McKinsey & Company 2015
I thought it timely to write about this topic as we have recently run into so many financial services firms who are implementing a new sales process. Obviously, the goal in doing so for most firms is to enhance the experience their clients receive (by enhancing the effectiveness of their advisors) and/or ensure a consistent approach throughout their sales force.
I well recall my first role as a sales leader. I took over a decent sales organization, but one that lacked effectiveness, efficiency and profitability within the sales process. So I concluded that the first task that would be most impactful (and impressive!) was to establish a sales process. The resulting process was awesome. In fact, I still have the final document today. I was so impressed with myself and the team that worked with me. Our end-product – if implemented – would definitely ramp things up in terms of sales effectiveness.
But what a shock. It was never effectively implemented. While everyone agreed that it was the right process, our sales force basically ignored it.

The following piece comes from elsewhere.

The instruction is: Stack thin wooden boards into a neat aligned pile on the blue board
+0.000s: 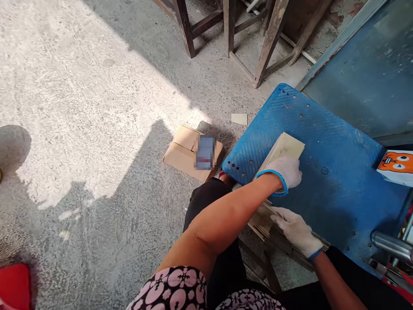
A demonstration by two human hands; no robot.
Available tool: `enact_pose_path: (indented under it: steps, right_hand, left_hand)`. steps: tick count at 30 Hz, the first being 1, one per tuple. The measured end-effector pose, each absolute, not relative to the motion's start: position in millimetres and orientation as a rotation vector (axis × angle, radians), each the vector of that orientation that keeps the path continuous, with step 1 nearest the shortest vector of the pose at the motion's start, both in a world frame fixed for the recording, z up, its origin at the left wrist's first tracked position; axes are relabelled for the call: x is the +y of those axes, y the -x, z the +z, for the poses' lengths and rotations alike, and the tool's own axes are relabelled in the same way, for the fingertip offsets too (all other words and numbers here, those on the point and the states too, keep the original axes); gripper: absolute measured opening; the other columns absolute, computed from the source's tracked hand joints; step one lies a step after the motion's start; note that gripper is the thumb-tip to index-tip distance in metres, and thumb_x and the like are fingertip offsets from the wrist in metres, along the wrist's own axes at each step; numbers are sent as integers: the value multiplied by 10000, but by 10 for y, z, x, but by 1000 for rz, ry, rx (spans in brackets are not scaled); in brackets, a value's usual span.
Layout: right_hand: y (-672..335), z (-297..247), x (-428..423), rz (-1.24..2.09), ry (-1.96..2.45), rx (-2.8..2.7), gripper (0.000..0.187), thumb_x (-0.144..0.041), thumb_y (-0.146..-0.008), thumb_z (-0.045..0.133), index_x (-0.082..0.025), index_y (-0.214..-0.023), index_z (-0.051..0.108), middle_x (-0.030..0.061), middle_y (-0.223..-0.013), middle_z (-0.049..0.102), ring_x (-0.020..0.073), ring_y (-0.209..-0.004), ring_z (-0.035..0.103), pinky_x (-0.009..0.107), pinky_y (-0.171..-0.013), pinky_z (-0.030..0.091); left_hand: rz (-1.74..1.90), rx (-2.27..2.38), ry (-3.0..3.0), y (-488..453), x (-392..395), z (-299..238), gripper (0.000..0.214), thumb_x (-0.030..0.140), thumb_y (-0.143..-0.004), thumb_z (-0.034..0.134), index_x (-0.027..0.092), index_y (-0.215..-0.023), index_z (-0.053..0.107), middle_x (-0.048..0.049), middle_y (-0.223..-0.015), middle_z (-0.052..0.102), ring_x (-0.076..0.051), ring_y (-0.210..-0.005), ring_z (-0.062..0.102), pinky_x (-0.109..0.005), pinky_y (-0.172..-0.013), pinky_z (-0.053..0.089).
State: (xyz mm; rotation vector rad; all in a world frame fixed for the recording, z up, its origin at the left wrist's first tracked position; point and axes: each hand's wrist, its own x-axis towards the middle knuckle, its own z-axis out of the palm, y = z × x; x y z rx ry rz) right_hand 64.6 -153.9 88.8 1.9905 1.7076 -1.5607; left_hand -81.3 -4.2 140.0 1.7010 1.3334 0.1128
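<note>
My left hand (pixel 285 173), in a white glove with a blue cuff, lies on a stack of thin pale boards (pixel 285 147) resting on the blue machine table (pixel 322 142), fingers curled over the stack's near end. Closer to me, my right hand (pixel 297 231), also gloved, grips the edge of a lower bundle of thin boards (pixel 277 239) that overhangs the table's near edge above my lap.
A cardboard box (pixel 185 153) sits on the concrete floor left of the table, with a small board offcut (pixel 239 119) beyond it. Wooden stool legs (pixel 232 30) stand at the top. An orange-printed carton (pixel 398 165) and a metal handle (pixel 390 245) are at the right.
</note>
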Motion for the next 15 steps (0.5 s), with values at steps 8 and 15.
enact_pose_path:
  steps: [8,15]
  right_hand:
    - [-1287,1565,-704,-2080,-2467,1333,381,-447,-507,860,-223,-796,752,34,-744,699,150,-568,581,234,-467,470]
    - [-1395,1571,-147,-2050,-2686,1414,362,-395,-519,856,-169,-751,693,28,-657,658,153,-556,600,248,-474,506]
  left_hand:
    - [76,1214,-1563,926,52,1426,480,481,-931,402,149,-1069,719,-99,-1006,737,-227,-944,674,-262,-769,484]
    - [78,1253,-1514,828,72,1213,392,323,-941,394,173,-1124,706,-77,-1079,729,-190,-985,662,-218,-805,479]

I have since learned a lot from that time-consuming and expensive mistake and, as confirmed by the statistic above, I am not alone in making this mistake, which we at Greene Consulting see repeated time and time again throughout our industry.
Three Common Mistakes
The problem? From our experience, there are usually 3 key mistakes in the development and launch of a “new sales process”.
- The process is more about you rather than the prospect.

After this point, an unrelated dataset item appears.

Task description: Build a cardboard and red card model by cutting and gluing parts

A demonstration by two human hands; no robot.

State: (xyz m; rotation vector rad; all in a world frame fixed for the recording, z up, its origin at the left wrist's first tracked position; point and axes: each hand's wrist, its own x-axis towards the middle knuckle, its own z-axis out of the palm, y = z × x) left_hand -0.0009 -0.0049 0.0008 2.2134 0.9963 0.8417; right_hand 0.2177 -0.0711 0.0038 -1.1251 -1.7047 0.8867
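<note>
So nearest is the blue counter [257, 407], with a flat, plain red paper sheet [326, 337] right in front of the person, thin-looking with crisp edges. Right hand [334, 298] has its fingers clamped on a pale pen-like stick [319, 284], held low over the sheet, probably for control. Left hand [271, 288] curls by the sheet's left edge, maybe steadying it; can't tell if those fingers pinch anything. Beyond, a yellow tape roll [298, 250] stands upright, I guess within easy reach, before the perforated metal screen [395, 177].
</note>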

Most sales processes state what YOU want to accomplish and have no reflection of what the prospect is actually seeking.
- The process lacks defined minimum outcomes.
Most sales processes fail to establish clear, concrete criteria that provide clarity around successful progression in the sales process. Without defined minimum outcomes (also refereed to as exit criteria) for each stage in the sales process, you will never have a true picture of what is actually occurring in the field.
For the remainder of this blog, I will focus on Mistake #3, which is:
- A Process without Purpose.
A sales process should always be fundamentally grounded in the mission and purpose of the organization. If the sales process is built around that context first, then the rollout and all related training should be consistently aligned and related to that purpose.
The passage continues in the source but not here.